Bordeaux is consistently ranked as the French’s second favorite city after Paris, and in 2017 the city became the largest urban UNESCO World Heritage site. In the past few years, Bordeaux has changed dramatically: 2013 saw the opening of the Pont Jacques Chaban-Delmas, Europe’s largest lift bridge, as well as the transformation of over 7,500,000 square feet of former docklands into more than 5,000 apartments and waterside attractions. La Cité du Vin, a viticulture museum located on the Garonne river, opened in 2017 and already draws wine enthusiasts from around the world. More and more Parisians are moving to Bordeaux, and locals complain about accelerating gentrification; visiting the city in 2019 will allow you to discover some of its unchanged quartiers before they lose their quaint Southern charm.
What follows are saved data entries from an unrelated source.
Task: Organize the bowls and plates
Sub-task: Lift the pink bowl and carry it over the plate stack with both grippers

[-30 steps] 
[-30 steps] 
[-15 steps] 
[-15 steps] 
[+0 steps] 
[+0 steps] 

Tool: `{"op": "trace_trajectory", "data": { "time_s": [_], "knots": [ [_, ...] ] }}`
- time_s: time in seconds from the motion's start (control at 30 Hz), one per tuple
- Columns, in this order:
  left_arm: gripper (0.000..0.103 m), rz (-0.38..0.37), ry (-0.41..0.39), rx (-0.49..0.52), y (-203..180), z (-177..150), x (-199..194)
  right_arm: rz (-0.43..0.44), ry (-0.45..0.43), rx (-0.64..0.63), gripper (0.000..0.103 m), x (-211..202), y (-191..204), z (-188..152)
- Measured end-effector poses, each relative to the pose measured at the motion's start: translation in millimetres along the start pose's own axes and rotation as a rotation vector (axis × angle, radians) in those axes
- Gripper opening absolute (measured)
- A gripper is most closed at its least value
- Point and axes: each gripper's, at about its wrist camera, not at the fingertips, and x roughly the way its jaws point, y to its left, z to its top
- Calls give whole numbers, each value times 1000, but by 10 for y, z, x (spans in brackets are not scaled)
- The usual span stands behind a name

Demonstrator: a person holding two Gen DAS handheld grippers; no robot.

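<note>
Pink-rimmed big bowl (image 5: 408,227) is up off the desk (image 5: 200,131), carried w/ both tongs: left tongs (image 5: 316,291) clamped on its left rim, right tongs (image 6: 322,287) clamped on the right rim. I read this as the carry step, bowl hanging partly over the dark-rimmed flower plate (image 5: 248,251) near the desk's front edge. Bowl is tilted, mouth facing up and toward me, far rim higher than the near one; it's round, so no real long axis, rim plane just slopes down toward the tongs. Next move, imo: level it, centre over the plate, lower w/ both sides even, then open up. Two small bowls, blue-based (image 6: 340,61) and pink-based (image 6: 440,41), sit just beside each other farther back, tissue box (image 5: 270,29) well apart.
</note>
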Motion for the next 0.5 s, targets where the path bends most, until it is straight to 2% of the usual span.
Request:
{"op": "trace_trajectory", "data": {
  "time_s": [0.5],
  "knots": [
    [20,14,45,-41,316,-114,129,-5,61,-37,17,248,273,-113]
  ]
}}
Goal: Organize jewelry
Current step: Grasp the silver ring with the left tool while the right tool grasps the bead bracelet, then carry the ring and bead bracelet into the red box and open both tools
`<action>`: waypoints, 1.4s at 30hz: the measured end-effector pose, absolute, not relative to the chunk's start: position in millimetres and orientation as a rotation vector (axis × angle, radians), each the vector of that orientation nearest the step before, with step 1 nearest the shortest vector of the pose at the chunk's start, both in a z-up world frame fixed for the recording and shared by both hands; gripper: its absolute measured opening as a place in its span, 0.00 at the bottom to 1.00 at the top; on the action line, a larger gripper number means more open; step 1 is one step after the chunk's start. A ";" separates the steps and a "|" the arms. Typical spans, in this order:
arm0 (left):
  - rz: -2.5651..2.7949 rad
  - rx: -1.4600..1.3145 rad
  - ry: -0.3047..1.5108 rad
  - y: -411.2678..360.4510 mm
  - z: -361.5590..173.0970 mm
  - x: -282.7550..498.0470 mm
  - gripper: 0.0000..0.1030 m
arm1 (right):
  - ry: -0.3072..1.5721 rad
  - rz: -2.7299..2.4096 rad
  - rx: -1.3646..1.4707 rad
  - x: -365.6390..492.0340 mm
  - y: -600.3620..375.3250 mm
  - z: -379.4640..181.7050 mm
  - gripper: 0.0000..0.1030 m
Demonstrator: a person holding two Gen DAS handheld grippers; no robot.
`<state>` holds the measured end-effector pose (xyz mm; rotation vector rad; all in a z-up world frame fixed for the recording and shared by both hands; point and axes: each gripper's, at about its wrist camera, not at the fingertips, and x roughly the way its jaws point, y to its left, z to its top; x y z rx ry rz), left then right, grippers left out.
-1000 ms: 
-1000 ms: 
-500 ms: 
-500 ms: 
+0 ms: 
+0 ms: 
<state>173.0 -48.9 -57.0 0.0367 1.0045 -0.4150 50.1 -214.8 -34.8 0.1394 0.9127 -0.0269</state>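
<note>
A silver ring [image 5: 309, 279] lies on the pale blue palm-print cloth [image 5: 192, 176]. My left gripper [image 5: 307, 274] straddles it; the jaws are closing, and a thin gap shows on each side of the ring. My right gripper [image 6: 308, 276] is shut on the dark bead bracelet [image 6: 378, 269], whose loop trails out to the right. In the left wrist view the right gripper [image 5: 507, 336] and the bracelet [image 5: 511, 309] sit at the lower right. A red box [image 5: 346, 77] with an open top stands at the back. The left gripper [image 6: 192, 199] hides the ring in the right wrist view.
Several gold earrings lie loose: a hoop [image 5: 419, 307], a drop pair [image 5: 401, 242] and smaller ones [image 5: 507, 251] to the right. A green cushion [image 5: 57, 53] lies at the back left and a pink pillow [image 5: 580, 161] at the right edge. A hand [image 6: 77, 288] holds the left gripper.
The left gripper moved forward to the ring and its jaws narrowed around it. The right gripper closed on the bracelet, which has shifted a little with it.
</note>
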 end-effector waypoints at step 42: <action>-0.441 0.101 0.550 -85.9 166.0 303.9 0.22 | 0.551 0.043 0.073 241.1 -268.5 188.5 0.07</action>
This little Alsatian city appears on every “fairy tale towns you have to visit” list. You should go to Colmar for its absurdly picturesque canals and half-timbered buildings, but also for its Unterlinden museum, which recently underwent a three-year, 44 million-euro expansion. There’s now a new modern art wing that houses works of Picasso, Monet and Léger. The renovation also included the reopening of Sinn Canal, which is lined with sandstone steps and traverses the new Unterlinden Square.
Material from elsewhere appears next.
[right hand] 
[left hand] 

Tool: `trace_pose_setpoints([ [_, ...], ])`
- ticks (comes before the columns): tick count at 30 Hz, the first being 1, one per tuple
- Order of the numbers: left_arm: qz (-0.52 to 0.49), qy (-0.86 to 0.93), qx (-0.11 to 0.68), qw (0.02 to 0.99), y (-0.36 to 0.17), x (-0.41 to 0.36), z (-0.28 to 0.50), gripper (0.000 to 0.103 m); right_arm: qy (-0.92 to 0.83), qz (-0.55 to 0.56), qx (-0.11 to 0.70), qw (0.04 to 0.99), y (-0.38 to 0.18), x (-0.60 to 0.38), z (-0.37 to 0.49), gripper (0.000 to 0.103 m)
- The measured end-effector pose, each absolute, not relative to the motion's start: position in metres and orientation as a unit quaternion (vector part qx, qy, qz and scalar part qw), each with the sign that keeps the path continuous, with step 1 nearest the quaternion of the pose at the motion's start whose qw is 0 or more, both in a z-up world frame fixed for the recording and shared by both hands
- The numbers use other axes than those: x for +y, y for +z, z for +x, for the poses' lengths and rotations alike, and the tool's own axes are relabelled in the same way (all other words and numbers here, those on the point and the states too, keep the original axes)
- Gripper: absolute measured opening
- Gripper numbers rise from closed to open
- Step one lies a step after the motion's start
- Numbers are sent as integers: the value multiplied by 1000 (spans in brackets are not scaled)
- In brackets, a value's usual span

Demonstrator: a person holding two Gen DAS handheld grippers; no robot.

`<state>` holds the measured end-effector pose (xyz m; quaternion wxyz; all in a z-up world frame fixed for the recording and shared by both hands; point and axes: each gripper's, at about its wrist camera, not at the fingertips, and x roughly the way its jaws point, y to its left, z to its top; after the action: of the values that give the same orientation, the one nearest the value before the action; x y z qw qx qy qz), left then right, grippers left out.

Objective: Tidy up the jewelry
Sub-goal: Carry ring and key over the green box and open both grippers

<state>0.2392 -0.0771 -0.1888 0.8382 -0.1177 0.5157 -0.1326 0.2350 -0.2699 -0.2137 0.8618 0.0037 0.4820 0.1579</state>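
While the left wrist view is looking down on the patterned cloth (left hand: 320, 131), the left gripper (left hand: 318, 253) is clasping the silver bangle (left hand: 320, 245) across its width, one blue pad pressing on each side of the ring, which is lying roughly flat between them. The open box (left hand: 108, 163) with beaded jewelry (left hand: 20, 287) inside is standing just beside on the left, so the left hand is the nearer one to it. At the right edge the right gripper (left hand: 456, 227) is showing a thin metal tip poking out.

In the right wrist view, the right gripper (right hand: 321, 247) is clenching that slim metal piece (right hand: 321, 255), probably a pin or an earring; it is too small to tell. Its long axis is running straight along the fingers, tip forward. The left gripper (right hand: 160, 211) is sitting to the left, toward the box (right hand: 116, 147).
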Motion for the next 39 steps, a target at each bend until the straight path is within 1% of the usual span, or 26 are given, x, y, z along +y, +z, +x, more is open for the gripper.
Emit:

National Geographic selected this famous region of France for its top trips of 2019. This year is the 100th anniversary of Félibrée, an annual Dordogne festival which celebrates Occitan food, music, and dance. There are nine Michelin-starred restaurants and fifteen UNESCO World Heritage sites in Dordogne, but, compared to other regions of France, it’s not a very popular tourist destination; as Nat Geo puts it, “its emptiness is by far the Dordogne’s most luxurious asset.” If you’re a fan of sumptuous European gardens, you have to go to Dordogne. Pictured above is the Chateau de Marqueyssac, whose gardens feature in the list of France’s jardins remarquables.
Lyon made the 2019 New York Times list of travel destinations because this year the city is hosting a countrywide International City of Gastronomy project, an exhibition that includes interactive workshops and conferences designed to showcase France’s cuisine. The exhibition will take place in the Grand Hôtel Dieu, which has just reopened after four years of renovations with shops, restaurants, public spaces and a five-star hotel. If you’re a sports fan, you might also want to visit Lyon this summer: the city is hosting the FIFA Women’s World Cup from June 7th to July 7th.
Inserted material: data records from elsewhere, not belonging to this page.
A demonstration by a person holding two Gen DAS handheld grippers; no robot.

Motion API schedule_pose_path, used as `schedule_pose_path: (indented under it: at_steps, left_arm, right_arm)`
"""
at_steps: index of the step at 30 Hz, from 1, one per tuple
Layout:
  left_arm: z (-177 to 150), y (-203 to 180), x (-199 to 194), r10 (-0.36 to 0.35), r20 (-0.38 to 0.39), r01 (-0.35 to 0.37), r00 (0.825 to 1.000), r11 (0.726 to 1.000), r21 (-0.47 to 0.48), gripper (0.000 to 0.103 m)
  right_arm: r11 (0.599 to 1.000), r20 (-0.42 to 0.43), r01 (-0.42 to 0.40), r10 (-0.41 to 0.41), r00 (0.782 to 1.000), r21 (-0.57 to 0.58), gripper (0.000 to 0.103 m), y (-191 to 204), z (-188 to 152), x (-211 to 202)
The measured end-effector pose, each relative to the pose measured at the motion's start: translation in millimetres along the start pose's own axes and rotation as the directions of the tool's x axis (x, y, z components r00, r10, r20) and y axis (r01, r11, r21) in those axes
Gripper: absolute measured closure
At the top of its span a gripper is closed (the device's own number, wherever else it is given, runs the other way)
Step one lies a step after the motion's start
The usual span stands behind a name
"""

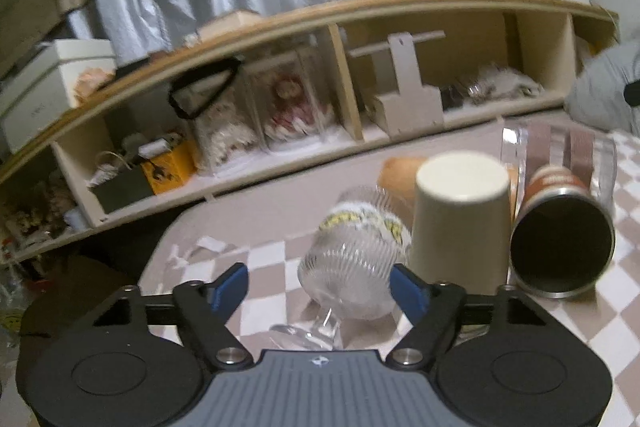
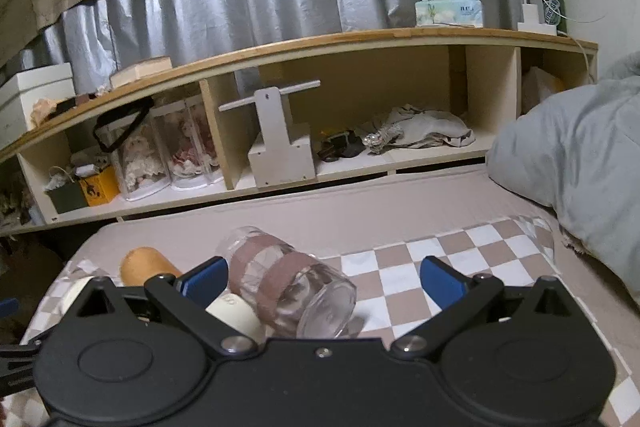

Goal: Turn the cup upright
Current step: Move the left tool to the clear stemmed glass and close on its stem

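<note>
Two grippers are seen over a checkered cloth (image 2: 404, 267). Left gripper (image 1: 320, 281): jaws spread wide, with a ribbed stemmed glass (image 1: 352, 267) tilted between the blue pads (image 1: 406, 289). The right pad appears to touch the bowl; a gap is seen at the left pad, so no grip is established. The foot and stem of the glass point toward the camera. Just right of it, a cream cup (image 1: 460, 215) stands upside down, base uppermost. Beside that, a brown can-like tumbler (image 1: 560, 239) lies on its side, dark mouth toward the lens. Right gripper (image 2: 324, 281): jaws wide open, nothing held. A clear jar with brown bands (image 2: 288, 283) lies on its side between the fingers, nearer the left one.
</note>
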State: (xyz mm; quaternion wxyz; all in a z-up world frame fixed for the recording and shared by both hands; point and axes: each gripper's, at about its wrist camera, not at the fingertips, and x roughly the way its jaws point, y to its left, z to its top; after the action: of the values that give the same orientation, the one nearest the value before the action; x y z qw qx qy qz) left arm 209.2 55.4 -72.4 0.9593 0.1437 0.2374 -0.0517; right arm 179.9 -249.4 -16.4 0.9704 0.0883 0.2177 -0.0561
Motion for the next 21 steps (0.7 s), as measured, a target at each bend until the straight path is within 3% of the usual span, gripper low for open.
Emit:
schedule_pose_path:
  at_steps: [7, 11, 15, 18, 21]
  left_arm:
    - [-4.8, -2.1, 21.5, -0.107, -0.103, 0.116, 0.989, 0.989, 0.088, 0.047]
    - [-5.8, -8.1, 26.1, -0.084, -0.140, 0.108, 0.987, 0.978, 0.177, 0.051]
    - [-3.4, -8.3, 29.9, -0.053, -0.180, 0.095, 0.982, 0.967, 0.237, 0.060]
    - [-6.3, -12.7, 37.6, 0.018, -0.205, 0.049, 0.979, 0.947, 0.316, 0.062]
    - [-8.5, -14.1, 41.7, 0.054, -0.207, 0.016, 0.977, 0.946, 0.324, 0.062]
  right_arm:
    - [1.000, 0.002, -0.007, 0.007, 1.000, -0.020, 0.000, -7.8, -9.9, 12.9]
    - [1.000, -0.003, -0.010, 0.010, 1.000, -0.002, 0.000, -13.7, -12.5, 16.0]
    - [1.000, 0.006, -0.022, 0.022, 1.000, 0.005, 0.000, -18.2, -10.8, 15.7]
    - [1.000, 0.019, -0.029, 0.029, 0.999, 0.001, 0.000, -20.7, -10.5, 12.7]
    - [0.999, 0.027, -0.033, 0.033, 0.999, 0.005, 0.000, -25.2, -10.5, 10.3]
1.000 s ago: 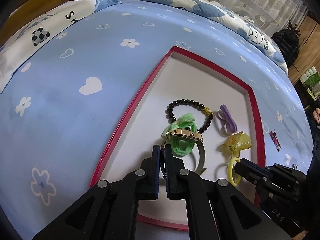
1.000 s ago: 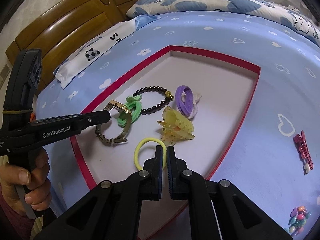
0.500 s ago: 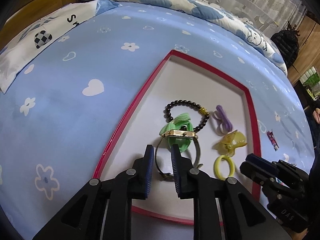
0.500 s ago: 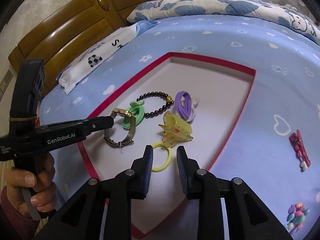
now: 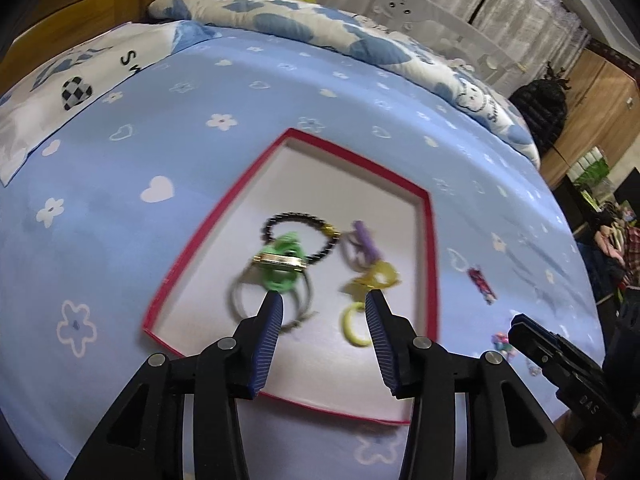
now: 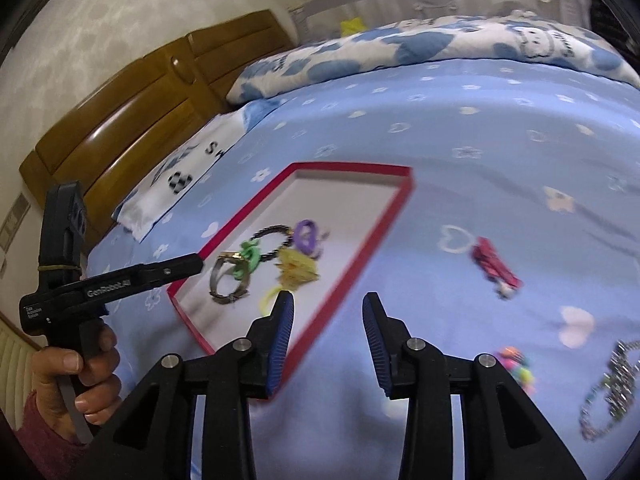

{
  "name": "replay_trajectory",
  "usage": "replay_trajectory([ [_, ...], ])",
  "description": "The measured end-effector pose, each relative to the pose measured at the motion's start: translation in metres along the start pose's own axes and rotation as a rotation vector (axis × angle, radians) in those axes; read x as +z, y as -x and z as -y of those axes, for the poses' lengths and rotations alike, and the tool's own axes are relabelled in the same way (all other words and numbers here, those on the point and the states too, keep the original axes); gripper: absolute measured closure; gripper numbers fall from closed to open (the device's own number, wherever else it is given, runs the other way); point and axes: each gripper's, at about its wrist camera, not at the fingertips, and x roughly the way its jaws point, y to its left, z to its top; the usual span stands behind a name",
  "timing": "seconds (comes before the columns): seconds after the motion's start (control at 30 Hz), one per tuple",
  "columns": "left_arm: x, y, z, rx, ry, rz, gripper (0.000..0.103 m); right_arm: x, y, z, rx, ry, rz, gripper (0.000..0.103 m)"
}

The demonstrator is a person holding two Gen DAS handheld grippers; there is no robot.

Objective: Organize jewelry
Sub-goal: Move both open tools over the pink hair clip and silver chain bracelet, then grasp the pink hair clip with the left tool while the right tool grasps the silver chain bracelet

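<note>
A red-rimmed tray [image 5: 224,204] [image 6: 384,220] lies on the blue bedspread. In it are a watch [image 5: 280,264] [image 6: 224,280], a green scrunchie [image 5: 286,242], a black bead bracelet [image 5: 296,218], a purple hair tie [image 5: 362,240], a yellow claw clip [image 5: 380,274] [image 6: 296,270] and a yellow hair tie [image 5: 350,322]. My left gripper [image 5: 322,308] is open and empty above the tray's near part. My right gripper [image 6: 328,308] is open and empty above the tray's right rim. On the bedspread right of the tray lie a red hair clip [image 6: 494,264], a colourful bead piece [image 6: 516,364] and a chain bracelet [image 6: 612,388].
A wooden headboard [image 6: 132,120] and pillows [image 5: 72,80] stand at the far left. A rolled blue-and-white quilt [image 5: 360,40] lies along the far side. The red hair clip also shows in the left wrist view [image 5: 482,284].
Both grippers opened from shut and pulled back and up from the tray. The watch and the yellow hair tie now lie free in the tray.
</note>
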Motion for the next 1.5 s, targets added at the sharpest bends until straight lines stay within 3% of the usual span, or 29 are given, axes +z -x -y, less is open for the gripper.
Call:
replay_trajectory([
  [0.37,-0.009,0.004,0.054,-0.079,-0.092,-0.027,0.056,-0.022,0.067,0.063,-0.109,-0.13,0.094,0.058],
  [0.8,-0.019,-0.025,0.124,-0.121,-0.239,-0.103,0.052,-0.054,0.123,0.139,-0.227,-0.293,0.16,0.057],
  [1.5,0.004,-0.122,0.187,-0.081,-0.28,-0.207,0.043,-0.058,0.105,0.194,-0.298,-0.346,0.088,0.055],
])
In 2013, Marseille was named the European Capital of Culture and this year the New York Times selected it as the only other French city (besides Lyon) to visit in 2019. La Marseillaise, a red, white, and blue skyscraper has just opened in the city, and a plethora of new shops (including the amazing food store Épicerie I’ldeal) has recently sprung up in Marseille’s Noailles district. Near the opera you can also find new boutiques and cafés such as Deep, an artisanal coffee shop that roasts its own beans and also sells vinyl records. Because Marseille is the second largest city in France, it has something to offer for everyone, and you can’t be disappointed by the weather if you go between April and October.
Île de Ré
To finish off our list, we’ve chosen a lesser-known destination: Île de Ré, a haven for beachcombers and cyclists. The island has been called the French equivalent of Cape Cod, and although it also draws comparisons to the Hamptons, it’s become a popular destination for budget travelers. There are ten villages on the island, each with its own market, where visitors can buy typical French delicacies such as fresh oysters or locally made sea-salt caramels. Easy to reach by bus from La Rochelle, this is the perfect summer destination for francophiles in 2019.